Dismissed class action over neutral site fee upheld at Fifth District

By Heather Isringhausen Gvillo | Oct 29, 2013


The Fifth District Appellate Court has upheld the dismissal of a St. Clair County class action suit that claimed a $5 "neutral site" fee collected in civil case filings was unconstitutional.

Justice Richard Goldenhersh delivered the judgment of the court, with opinion on Oct. 24. Presiding Justice Stephen Spomer and Justice Thomas Welch concurred in the judgment and opinion.

Plaintiffs Andrea G. Smith-Silk and Thomas J. Koziacki, individually and on behalf of all others similarly situated, filed the original complaint on March 23, 2012 against Madison County Treasurer Kurt Prenzler, Madison County Circuit Clerk Mark Von Nida, St. Clair County Treasurer Charles Suarez, and St. Clair County Circuit Clerk Kahalah Dixon.

Shari Murphy of Wood River represented the plaintiffs.

They claimed that Public Act 91-811, otherwise known as the Neutral Site Custody Exchange Funding Act, is unconstitutional and requested the court to award them a refund of all fees collected, which would require class certification.

The Neutral Site Custody Exchange Funding Act was passed on June 13, 2000, and authorizes county boards to establish by ordinance an additional filing fee of between $1 and $8 in all civil cases to defray the cost of operating neutral site custody exchange centers.

Madison and St. Clair counties charge $5.

Defendants from both counties filed motions to dismiss the case presided over by now retired Circuit Judge Lloyd Cueto.

St. Clair County defendants argued that they were immune from prosecution according to the Local Government and Governmental Employees Tort Immunity Act, which was denied because the plaintiffs never alleged a tort.

Madison County defendants argued that the fee is constitutional, which the trial court granted, agreeing that the “rational basis exists for collection of the fee in that the fee assists the court in enforcing court orders, reduces litigation, and promotes judicial economy.”

The plaintiffs asked the court to reconsider on Aug. 2, 2012.

The trial court verified that the fee was constitutional, dismissed the case and entered a judgment in favor of the defendants and against the plaintiffs on Oct. 4, 2012.

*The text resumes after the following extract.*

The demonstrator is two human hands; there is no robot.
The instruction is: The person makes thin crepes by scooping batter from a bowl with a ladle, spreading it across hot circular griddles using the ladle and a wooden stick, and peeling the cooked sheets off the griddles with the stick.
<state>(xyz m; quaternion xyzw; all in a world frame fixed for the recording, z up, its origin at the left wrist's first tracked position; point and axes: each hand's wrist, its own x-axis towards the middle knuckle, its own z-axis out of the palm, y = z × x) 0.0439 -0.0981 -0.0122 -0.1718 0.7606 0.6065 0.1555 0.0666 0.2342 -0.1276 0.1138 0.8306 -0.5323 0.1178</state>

The plaintiffs appealed the alleged sua sponte dismissal of the action and the finding of constitutionality of the fee. A sua sponte ruling generally refers to an order or decision in court made without request by any of the parties.

Goldenhersh held in the opinion that the trial court did not sua sponte rule on the constitutionality of the fee, but was ruling on the issue specifically raised by Madison County defendants. But if the trial court had made a sua sponte ruling, it was not improper for it to do so, Goldenhersh wrote.

“It is appropriate when ruling on a motion to dismiss for a court on its own initiative to consider the issue of whether a rational basis exists for the classification. … We believe the trial court correctly addressed the constitutionality of the fee, and we find no error in the procedural undertakings of the trial court in reaching and ruling on the question.”

Smith-Silk and Koziacki had argued that they understand the good intentions of the program, but claimed that they should not be required to fund a general welfare program.

“Plaintiffs contend that the fee charged to them and all litigants who pay filing or appearance fees in Madison and St. Clair Counties pursuant to the Act and to the corresponding ordinances is not a fee, but is in reality a tax,” Goldenhersh wrote.

He continued that while the plaintiffs argue that it is a tax, the statute specifically states that the charge is a “fee.”

Goldenhersh declared that court filing fees are proper if they are used for operation and maintenance of the courts.

“The General Assembly was not acting arbitrarily or capriciously when enacting this legislation,” Goldenhersh stated. “The stated purpose of the Act is not only to protect children, but also to lessen the burdens on courts caused by domestic disputes which can erupt during physical exchanges of children. Thus, the Act bears a rational relationship to the public interest.

Goldenhersh concluded by restating the appellate court’s affirmation that the fees have a rational basis in that “the fees allow for the creation of neutral site custody exchanges run amok.”

“By providing parents with neutral sites to physically exchange their children, counties are reducing litigation and promoting judicial economy. Accordingly, the fees challenged herein by plaintiffs are sufficiently related to the operation of the Illinois court system and survive the constitutional challenge raised by plaintiffs.”